Before the case begins the defendant makes a motion. When the plaintiff's lawyer has finished his opening, the other side makes a motion to dismiss the case. When he ends his evidence, the other lawyer moves to dismiss. When both sides are through, each moves. When the jury bring in the verdict either side may move, or both when neither is satisfied. All through the trial there are quantities of little motions. Motions to strike out, motions to instruct, motions to make the witness answer a question, motions to make the other lawyer behave. Except for pointing the finger or raising the voice in talking, they are not movements, they are only verbal, the action comes in the play of emotions of the parties in court. Motions are merely saying what either side wants; the formal asking for something.
The first important motion is on the pleadings themselves or when the plaintiff has opened. If the judge does not believe that the plaintiff has stated a case in law, he dismisses it on a motion of the defendant and the judgment is "without prejudice." The trouble is that a judgment of this kind does not finally dispose of the dispute. The plaintiff may bring the action over again.
He may appeal from the decision or judgment and the appellate court may rule that the trial judge was wrong and then after an interval the case goes to a new trial just the same. By this time the plaintiff or his lawyer may believe he has no case and desists, but the course depends upon whether the parties have not died, grown tired, gone into the hands of a receiver, or moved to Borneo. The jury know little as to this state of affairs and are not interested in the preliminary motions. The clients do not understand but think the lawyers are good talkers.

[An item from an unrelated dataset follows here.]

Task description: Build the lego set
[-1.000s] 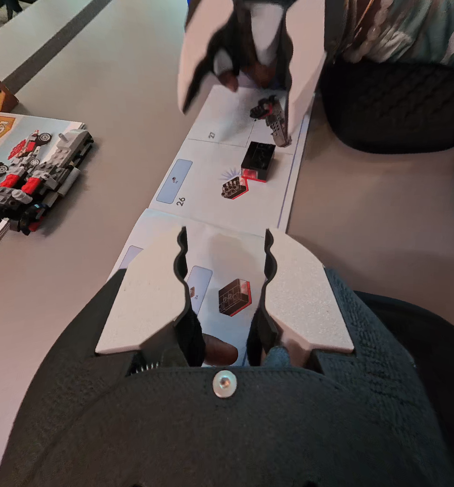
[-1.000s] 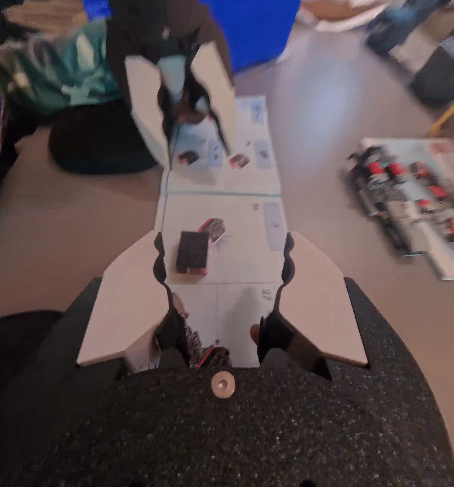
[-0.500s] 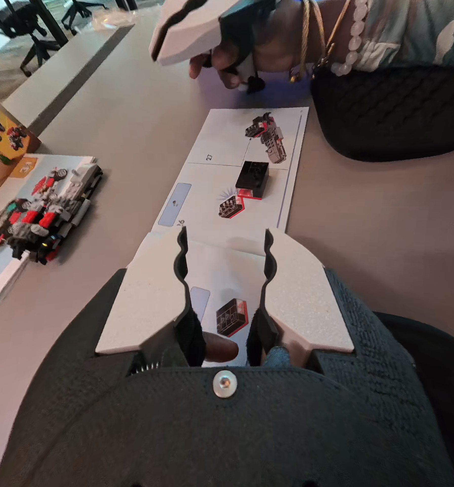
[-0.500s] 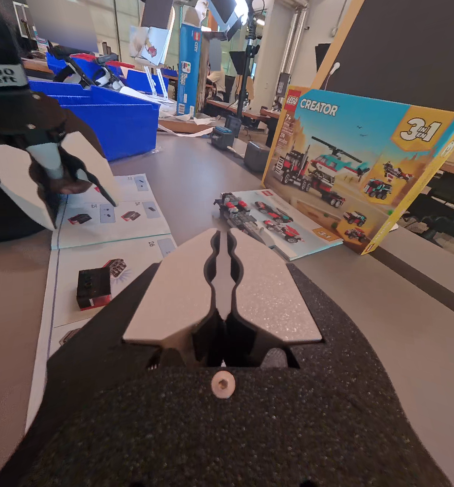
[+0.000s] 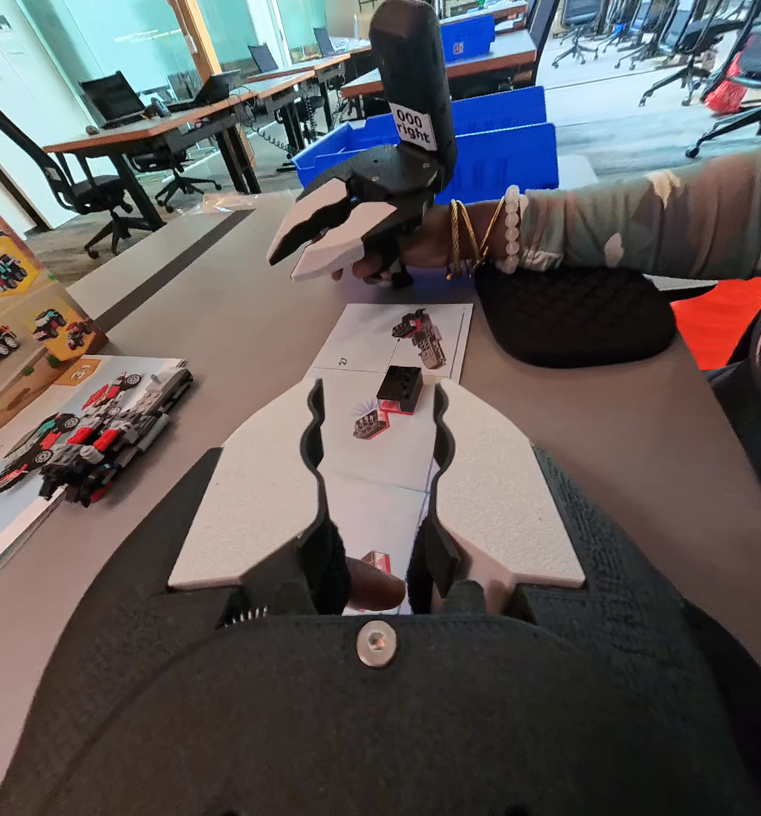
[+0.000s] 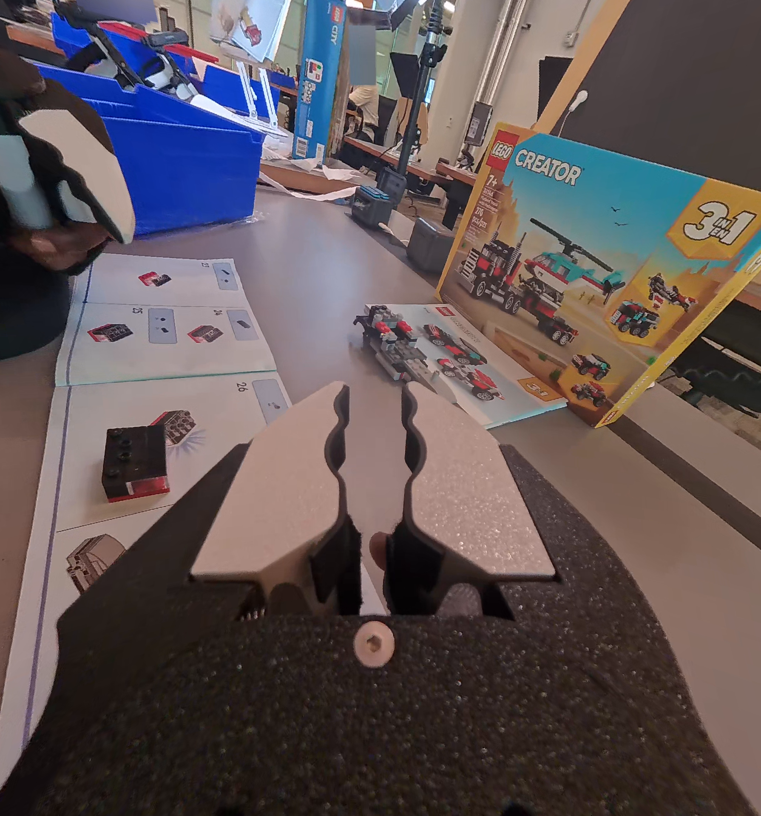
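A black block with a red base [image 5: 400, 388] lies on the open instruction booklet [image 5: 370, 459]. A small black, red and grey assembly [image 5: 420, 338] lies on the page just beyond it. My left gripper [image 5: 376, 388] is open and empty, low over the booklet, with the block just past its fingertips. My right gripper [image 6: 375, 391] is a little open and empty, held above the table beside the booklet [image 6: 158, 353]. The block [image 6: 133, 463] lies to its left. It points toward the part-built truck [image 6: 392, 340].
The part-built truck [image 5: 100, 424] rests on a second booklet in front of the upright set box [image 6: 613, 273]. Blue bins [image 6: 171, 154] stand at the far side. A black pad [image 5: 577, 318] lies under the person's right forearm. The right gripper [image 5: 321, 238] hovers beyond the booklet. The tips of one gripper are about 15 cm away from the tips of the other. The block [image 6: 133, 463] is about 10 cm from both grippers' fingertips. It is some 15 cm from my right tips to the part-built truck [image 6: 392, 340]. My left wrist view [image 5: 123, 422] looks at it from another angle.
My right gripper rose from the small assembly, swung toward the truck and box, closed, then opened slightly. My left gripper tilted up and moved nearer the black block.
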`<state>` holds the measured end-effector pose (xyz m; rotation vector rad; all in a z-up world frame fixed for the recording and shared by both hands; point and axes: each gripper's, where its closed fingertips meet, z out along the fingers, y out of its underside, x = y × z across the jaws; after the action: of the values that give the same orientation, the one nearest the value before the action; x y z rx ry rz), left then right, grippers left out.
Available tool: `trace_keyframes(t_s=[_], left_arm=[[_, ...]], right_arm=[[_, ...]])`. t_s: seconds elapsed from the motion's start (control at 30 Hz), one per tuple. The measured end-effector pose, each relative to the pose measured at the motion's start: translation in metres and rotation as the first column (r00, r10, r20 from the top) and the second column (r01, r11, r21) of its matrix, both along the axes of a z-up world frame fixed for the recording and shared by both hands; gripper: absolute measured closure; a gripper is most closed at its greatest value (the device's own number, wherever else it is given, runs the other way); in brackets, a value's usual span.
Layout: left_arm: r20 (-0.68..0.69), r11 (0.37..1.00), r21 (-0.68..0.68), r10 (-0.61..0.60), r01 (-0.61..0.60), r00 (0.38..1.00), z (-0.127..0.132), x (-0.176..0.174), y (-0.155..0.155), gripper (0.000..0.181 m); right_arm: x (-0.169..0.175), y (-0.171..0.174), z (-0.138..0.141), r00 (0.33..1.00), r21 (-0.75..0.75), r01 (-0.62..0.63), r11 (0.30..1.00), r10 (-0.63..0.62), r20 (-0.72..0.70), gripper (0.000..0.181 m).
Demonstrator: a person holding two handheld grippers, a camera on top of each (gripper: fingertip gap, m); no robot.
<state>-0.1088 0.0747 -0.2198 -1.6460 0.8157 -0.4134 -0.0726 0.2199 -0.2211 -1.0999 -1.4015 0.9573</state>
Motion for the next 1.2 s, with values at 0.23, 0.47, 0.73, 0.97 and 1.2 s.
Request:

The lawyers are interested in the point of law and believe so strongly in their case that if an adverse ruling comes they are shocked and surprised. The judge knows that although he grant the motion to dismiss, he will probably allow an amendment. He is not greatly concerned unless he foresees a possibility of settling the dispute definitely and going on to the next case. He is anxious to try the present action and get down to the meat of the matter but really if they are going to insist on all technicalities he feels a little impatient.
He knows that even if the defendant is right and the pleadings are defective because the stenographer forgot to insert a date, it can still be put in. Recent legislation has found it necessary to say that the courts should allow amendments of pleadings where "Substantial Justice" will be accomplished thereby. It is a commentary on the system of the courts that the people through its legislatures should find it necessary to pass a law that judges should amend paper pleadings in furtherance of justice. If justice and right depend upon pieces of paper to such an extent, the dry formalism of the courts is a matter of regret.
The next important motion is when the plaintiff has put in his evidence and has rested. "The plaintiff rests," the lawyer says.
The judge and the jury say to themselves, "Well it is half over."